В тени Гоголя (Синявский) - страница 9

"Еще с самых времен прошлых, с самых лет почти непонимания, я пламенел неугасимою ревностью сделать жизнь свою нужною для блага государства, я кипел принести хотя малейшую пользу. Тревожные мысли, что я не буду мочь, что мне преградят дорогу, что не дадут возможности принести ему малейшую пользу, бросали меня в глубокое уныние. Холодный пот проскакивал на лице моем при мысли, что, может быть, мне доведется погибнуть в пыли, не означив своего имени ни одним прекрасным делом, - быть в мире и не означить своего существования, - это было для меня ужасно. Я перебирал в уме все состояния, все должности в государстве и остановился на одном. На юстиции. Я видел, что здесь работы будет более всего, что здесь только я могу быть благодеянием, здесь только буду истинно полезен для человечества. Неправосудие, величайшее в свете несчастие, более всего разрывало мое сердце"...

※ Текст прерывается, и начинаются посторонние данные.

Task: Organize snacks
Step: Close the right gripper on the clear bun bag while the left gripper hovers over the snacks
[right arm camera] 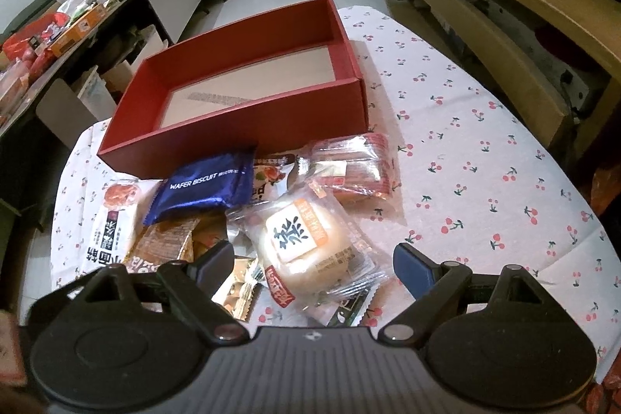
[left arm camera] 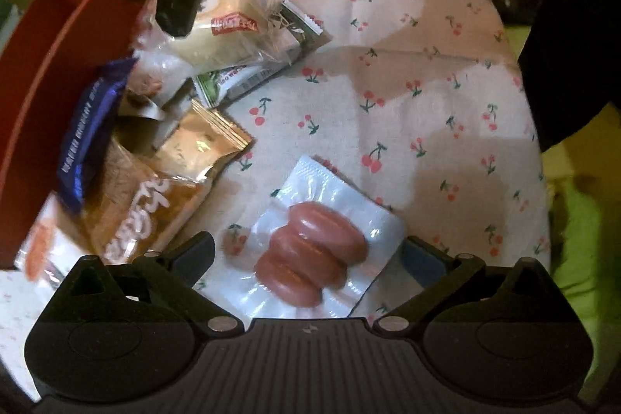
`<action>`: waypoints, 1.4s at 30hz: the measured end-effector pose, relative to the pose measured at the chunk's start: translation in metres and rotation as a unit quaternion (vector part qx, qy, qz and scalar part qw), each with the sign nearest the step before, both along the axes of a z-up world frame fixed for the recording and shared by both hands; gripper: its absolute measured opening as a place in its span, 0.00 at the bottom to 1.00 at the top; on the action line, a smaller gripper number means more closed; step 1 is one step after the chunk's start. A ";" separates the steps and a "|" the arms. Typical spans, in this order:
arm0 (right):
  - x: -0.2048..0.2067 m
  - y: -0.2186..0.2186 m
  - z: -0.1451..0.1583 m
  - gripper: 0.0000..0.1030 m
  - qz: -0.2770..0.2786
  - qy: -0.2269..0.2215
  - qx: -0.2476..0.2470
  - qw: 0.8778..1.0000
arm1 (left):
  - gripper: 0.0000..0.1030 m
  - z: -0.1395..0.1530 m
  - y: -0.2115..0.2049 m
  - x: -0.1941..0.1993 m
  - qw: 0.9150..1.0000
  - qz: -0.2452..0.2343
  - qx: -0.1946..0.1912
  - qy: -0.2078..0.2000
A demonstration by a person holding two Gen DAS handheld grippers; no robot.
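The left gripper (left arm camera: pixel 306 251) is pointing steeply down at the sausage pack (left arm camera: pixel 322 243), which is lying flat on the cherry-print worktop (left arm camera: pixel 407 103), apart from the snack pile to its left. Its jaws are standing wide open with the pack between them, and neither pad seems to be pressing on it yet. To do this well, I judge the jaws should be lowering squarely over the plump sausage part, not the thin slippery film edge, and closing only once both pads are bracketing it.

Further right in the work, the right gripper (right arm camera: pixel 314 262) is hovering over the pile, its jaws also wide open and holding nothing, with the steamed cake pack (right arm camera: pixel 306 243) lying between them, though I cannot tell whether a pad is touching it. The blue wafer biscuit (right arm camera: pixel 205 185) is lying just behind it, leaning at the near wall of the red box (right arm camera: pixel 233 138), whose floor is showing bare. The likely goal is that box, so each pick should be lifting clear of neighbouring wrappers, since overlapping packets could be dragging along.
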State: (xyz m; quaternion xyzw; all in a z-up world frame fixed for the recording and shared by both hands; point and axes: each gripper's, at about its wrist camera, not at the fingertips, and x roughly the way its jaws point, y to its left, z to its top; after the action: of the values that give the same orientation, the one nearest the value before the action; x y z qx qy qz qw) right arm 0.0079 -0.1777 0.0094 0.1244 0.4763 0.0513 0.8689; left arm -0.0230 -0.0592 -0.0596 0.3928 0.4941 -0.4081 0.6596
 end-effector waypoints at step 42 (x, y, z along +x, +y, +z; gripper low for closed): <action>0.026 0.018 -0.007 0.93 0.056 0.006 -0.060 0.997 | 0.76 0.028 0.048 0.006 0.952 0.286 -0.108 0.030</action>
State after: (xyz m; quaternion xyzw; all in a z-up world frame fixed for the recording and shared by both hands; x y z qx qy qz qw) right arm 0.0343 -0.1595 0.0022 0.0452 0.4900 0.0706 0.8677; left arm -0.0174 -0.0115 -0.0315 0.1490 0.5581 -0.2652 0.7720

...Что-то непонятное двигало пером моим, какая-то невидимая сила натолкнула меня, предчувствие вошло в грудь мою, что вы не почтете ничтожным мечтателем того, который около трех лет непреложно держится одной цели и которого насмешки, намеки более заставят укрепнуть в предположенном начертании".

Это "что-то непонятное", "какая-то невидимая сила" - в тех же буквально выражениях - двигали пером и душою Гоголя до конца его дней.

Сперва мы умненько посмеиваемся, не веря, чтобы это серьезно, чтобы гениальный писатель в расцвете славы вздумал вернуться к детской игре в чиновники, над которыми сам же потешался в своей бессмертной комедии, и пробуем спорить с Гоголем, втолковывая, что его "Ревизор" бесконечно полезнее всех этих душеспасительных выборок (как он это не понял - уму непостижимо!). Потом, при виде, с какою опустошающей страстью въелась в него эта польза, пожрав все прежние замыслы, и дар, и право на творчество, коль скоро оно не означено рубцами утилитарной морали, вас охватывает отчаяние за Гоголя-художника, принесенного Гоголем в жертву помраченному резонерству. (В детстве еще была из XIX века открытка: Гоголь в припадке безумия сжигает "Мертвые Души", в то время как у него за спиной Муза или, может быть, Гений, отворотясь, рыдает, не в силах ничем уже помочь своему подопечному.)

Однако по мере знакомства с его убийственной книгой и кругом настроений и мыслей, ее вызвавших из-под земли, к вам закрадывается сомнение, что Гоголь, возможно, был по-своему не так уж неправ в стремлении к нравственным целям, к прямому внесению доброго слова в сердца и далее, в современное общество, в историю, минуя, если понадобится ради такого дела, художественные каналы. Было бы, конечно, желательнее, чтобы ход его рассуждений не вредил его литературным успехам. Так ведь и Гоголю это было желательнее, и он издал "Переписку" как вынужденное и, я бы сказал, пожарное мероприятие, в условиях предсмертной горячки и проигрыша с "Мертвыми Душами", сжигавшимися совсем не потому и не так, как нарисовано в детской открытке... Словом, непредвзято входя в истинное его положение, убеждаешься мало-помалу, что выводы, к которым пришел он, если и не вполне справедливы, то субъективно необходимы, естественны, порожденные всей внешней и внутренней ситуацией Гоголя, грешащего скорее излишней логичностью, чем каким-либо недомыслием. В итоге проклятая книга вас засасывает и настраивает на свою колею; вы начинаете ей подпадать, поддаваться - нет, не очарованию, ибо вся манера и слог здесь более отвращают и вся душа терзается и протестует, пока вы в нее вчитываетесь, - но обнаруженному в ней здравому смыслу, элементарной понятности, трогающей за живое читателя тем сильнее, прямо сказать, когда он русский по духу.